Spectrogram Features
Cepstral Features: Calculated as the FFT of the log spectrogram between [f_min-f_max] in a filtered quefrency range [fc_min-fc_max].
Time Averaging: Both feature sets are averaged along the whole audio clip for robustness in noisy settings (Welch methodology)

LightGBM Model

The model is a binary classifier (chainsaw vs environment) trained on the rfcx/frugalai dataset.
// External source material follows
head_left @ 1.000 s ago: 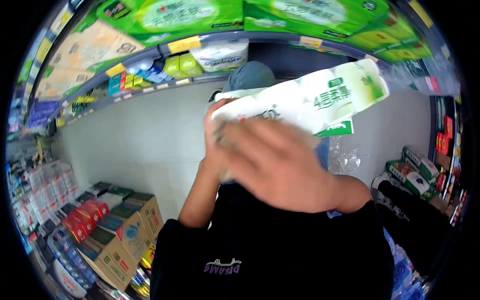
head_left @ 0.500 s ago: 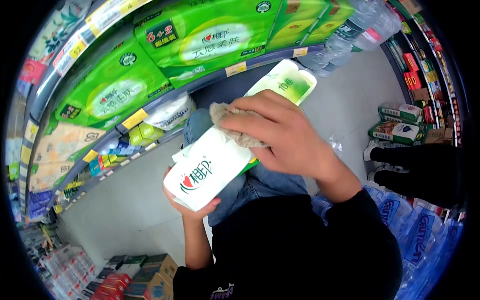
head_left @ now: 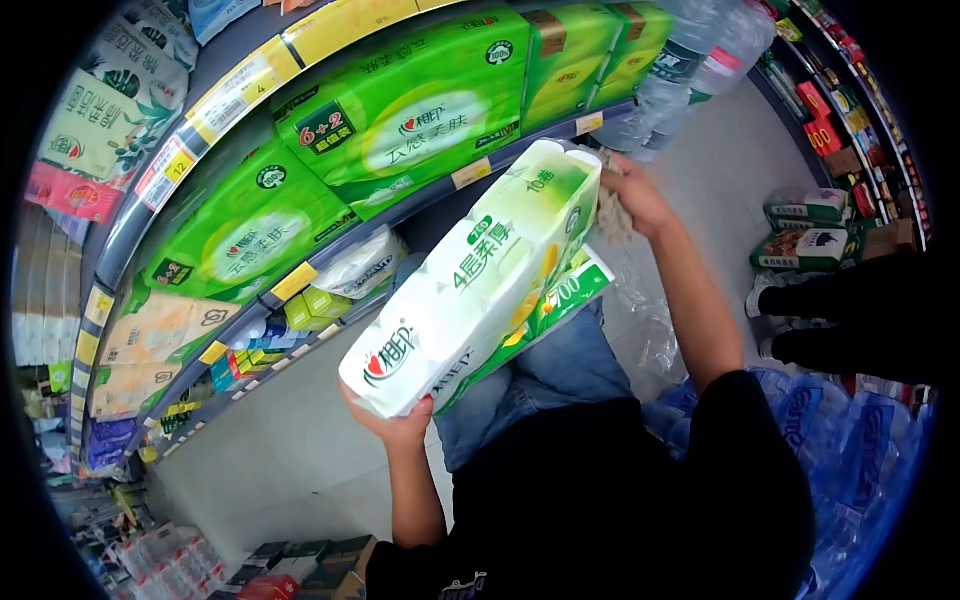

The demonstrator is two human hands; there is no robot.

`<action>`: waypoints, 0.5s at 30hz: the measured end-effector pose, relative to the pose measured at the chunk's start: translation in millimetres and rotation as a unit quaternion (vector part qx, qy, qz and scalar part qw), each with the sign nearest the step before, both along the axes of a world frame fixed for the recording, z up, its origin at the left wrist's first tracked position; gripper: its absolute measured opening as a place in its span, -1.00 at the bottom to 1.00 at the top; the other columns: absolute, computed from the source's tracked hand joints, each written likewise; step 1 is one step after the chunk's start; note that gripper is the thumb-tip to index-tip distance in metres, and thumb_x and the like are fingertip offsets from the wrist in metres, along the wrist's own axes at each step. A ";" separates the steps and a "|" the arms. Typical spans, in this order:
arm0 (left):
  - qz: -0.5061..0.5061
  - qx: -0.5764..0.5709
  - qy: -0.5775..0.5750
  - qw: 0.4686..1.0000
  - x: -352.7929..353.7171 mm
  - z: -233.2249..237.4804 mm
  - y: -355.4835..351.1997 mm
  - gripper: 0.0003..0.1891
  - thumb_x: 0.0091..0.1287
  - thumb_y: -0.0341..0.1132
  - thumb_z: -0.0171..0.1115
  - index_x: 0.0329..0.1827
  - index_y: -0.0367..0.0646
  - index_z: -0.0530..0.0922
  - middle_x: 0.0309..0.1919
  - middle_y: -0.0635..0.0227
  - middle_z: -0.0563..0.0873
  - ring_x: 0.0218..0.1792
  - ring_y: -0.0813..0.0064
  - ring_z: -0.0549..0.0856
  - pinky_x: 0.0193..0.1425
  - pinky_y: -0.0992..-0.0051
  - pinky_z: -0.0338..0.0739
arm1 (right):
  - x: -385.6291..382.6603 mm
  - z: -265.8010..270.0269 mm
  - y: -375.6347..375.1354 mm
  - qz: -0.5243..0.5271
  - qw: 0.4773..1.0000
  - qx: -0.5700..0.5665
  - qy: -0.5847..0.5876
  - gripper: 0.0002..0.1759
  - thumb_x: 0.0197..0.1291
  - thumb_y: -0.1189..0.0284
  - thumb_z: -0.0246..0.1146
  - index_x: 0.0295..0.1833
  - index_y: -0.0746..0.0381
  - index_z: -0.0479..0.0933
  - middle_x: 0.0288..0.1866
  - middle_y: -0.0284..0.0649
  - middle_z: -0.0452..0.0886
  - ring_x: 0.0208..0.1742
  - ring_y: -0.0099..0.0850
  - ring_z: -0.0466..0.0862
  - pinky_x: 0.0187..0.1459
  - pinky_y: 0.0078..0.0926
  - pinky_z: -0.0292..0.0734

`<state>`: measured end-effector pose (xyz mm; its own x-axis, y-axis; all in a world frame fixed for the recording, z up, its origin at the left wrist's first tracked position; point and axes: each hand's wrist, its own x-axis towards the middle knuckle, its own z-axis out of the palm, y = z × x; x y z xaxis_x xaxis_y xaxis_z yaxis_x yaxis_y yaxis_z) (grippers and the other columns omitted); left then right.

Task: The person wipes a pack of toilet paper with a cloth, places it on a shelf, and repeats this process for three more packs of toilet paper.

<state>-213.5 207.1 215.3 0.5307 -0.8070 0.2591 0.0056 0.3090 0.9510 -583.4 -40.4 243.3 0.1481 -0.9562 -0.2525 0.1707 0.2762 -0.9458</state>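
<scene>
A long white-and-green pack of toilet paper rolls (head_left: 470, 265) lies slanted over my lap, its printed top facing up. My left hand (head_left: 400, 425) grips its near left end, thumb at the lower edge and the other fingers mostly hidden beneath. At the far right end, my right hand (head_left: 640, 198) is closed round a beige cloth (head_left: 612, 218), which touches the end of the pack. Below the pack's right side, a green-and-white printed edge (head_left: 570, 292) sticks out over my jeans (head_left: 560, 365).
Large green tissue packs (head_left: 410, 120) fill the shelf ahead, with price tags (head_left: 472, 172) along its edge. Wrapped water bottles (head_left: 840, 450) stand at my right. A person in black trousers (head_left: 840, 310) is beside me, near stacked bags (head_left: 800, 245). Boxes (head_left: 300, 570) sit lower left.
My right hand with the cloth has moved from the middle of the pack to its far right end, uncovering the printed top. My left hand still holds the near end.
</scene>
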 end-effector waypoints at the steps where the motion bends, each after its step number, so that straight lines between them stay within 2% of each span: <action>1: -0.009 -0.007 0.018 1.000 0.8 3.7 -4.2 0.16 -0.15 0.02 0.74 0.41 -0.43 0.22 0.21 0.06 0.52 0.23 0.23 0.59 0.36 0.22 0.51 | 16.5 -3.1 11.4 -0.005 1.000 0.012 -0.024 -0.64 0.43 0.51 0.14 0.29 0.29 0.53 0.10 -0.24 0.71 0.00 -0.46 0.72 0.08 -0.50 0.63; 2: -0.009 -0.022 0.028 0.999 4.0 1.1 -8.1 0.10 -0.07 -0.06 0.71 0.44 -0.43 0.22 0.24 0.03 0.52 0.25 0.21 0.59 0.37 0.21 0.52 | 26.6 -6.6 17.4 -0.012 0.998 0.026 -0.049 -0.64 0.45 0.51 0.13 0.31 0.29 0.51 0.11 -0.25 0.71 0.00 -0.47 0.72 0.07 -0.53 0.63; 4: -0.032 0.010 0.141 0.989 7.8 13.4 -15.8 -0.02 0.06 -0.14 0.62 0.46 -0.40 0.23 0.26 -0.01 0.54 0.24 0.17 0.62 0.36 0.19 0.54 | 25.0 -1.5 19.7 0.001 0.997 -0.004 -0.079 -0.67 0.44 0.49 0.13 0.26 0.29 0.54 0.09 -0.24 0.71 -0.01 -0.48 0.72 0.04 -0.53 0.63; 5: -0.052 0.036 0.199 0.978 13.0 16.6 -17.1 -0.14 0.18 -0.22 0.51 0.47 -0.38 0.24 0.28 -0.04 0.55 0.21 0.13 0.66 0.33 0.17 0.57 | 18.6 1.9 19.6 0.009 0.996 -0.023 -0.080 -0.68 0.44 0.48 0.14 0.25 0.29 0.54 0.08 -0.23 0.71 -0.01 -0.48 0.72 0.03 -0.53 0.63; 6: -0.049 0.091 0.219 0.970 14.4 27.3 -19.8 -0.28 0.32 -0.16 0.38 0.43 -0.40 0.31 0.23 -0.04 0.60 0.17 0.17 0.70 0.26 0.23 0.62 | 12.7 8.0 18.5 0.018 0.996 -0.043 -0.080 -0.68 0.44 0.47 0.14 0.23 0.29 0.55 0.06 -0.23 0.71 -0.02 -0.49 0.72 0.03 -0.54 0.63; 8: -0.097 0.164 0.302 0.934 17.1 43.7 -25.2 -0.38 0.45 -0.08 0.22 0.38 -0.41 0.39 0.17 -0.03 0.66 0.11 0.20 0.73 0.19 0.28 0.64 | 6.4 36.2 32.7 0.023 0.997 -0.068 0.013 -0.73 0.43 0.47 0.15 0.15 0.31 0.58 -0.02 -0.28 0.72 -0.06 -0.53 0.70 0.00 -0.57 0.60; 9: -0.089 0.198 0.294 0.931 10.8 56.5 -28.7 -0.41 0.51 -0.03 0.13 0.34 -0.41 0.45 0.12 -0.01 0.70 0.05 0.22 0.76 0.15 0.31 0.65 | 4.9 46.6 40.5 0.022 0.996 -0.077 0.043 -0.74 0.42 0.48 0.16 0.13 0.31 0.59 -0.04 -0.29 0.72 -0.07 -0.54 0.70 -0.01 -0.58 0.59; 15: -0.172 0.240 0.261 0.919 26.2 32.6 -36.8 -0.46 0.53 -0.10 0.13 0.37 -0.36 0.37 0.11 0.03 0.69 0.02 0.32 0.77 0.10 0.40 0.67 | -15.7 31.7 70.3 0.020 0.986 -0.063 0.156 -0.75 0.39 0.48 0.21 0.10 0.32 0.62 -0.06 -0.30 0.72 -0.10 -0.55 0.67 -0.02 -0.58 0.56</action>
Key model parameters are included in model/lgbm_params.json.

Usage

Load the Model and Parameters

import json
from fast_model import FastModel

# Load parameters
with open("model/features.json", "r") as f:
    features = json.load(f)

with open("model/lgbm_params.json", "r") as f:
    lgbm_params = json.load(f)

# Initialize the model
model = FastModel(
    feature_params=features,
    lgbm_params=lgbm_params,
    model_file="model/model.txt",  # Path to the serialized model file
    device="cuda", 
)

# Predict on a Dataset
from datasets import load_dataset
dataset = load_dataset("rfcx/frugalai")
predictions = model.predict(dataset["test"])
print(predictions)

Performance

Accuracy: 95% on the test set with a 4.5% FPR at the default threshold.
Low-Energy Mode: Using only 1 second of audio inference reduces energy consumption by 50%, at the cost of ~1% accuracy.
Environmental Impact: Inference energy consumption is 0.21 Wh, tracked using CodeCarbon.

License

This project is licensed under the Creative Commons Attribution Non-Commercial 4.0 International. You are free to share and adapt the work for non-commercial purposes, provided attribution is given.

Dataset

The model was trained and evaluated on the Rainforest Connection (RFCx) Frugal AI dataset.

Labels:

0: Chainsaw
1: Environment

Limitations

Audio Length: The classifier is designed for 1 to 3 seconds of audio sampled at either 12 kHz or 24 kHz.
Environmental Noise: The model might misclassify if recordings are noisy or machinery similar to chainsaws is present.

This README serves as the primary documentation for Hugging Face and provides an overview of the model's purpose, data requirements, and usage.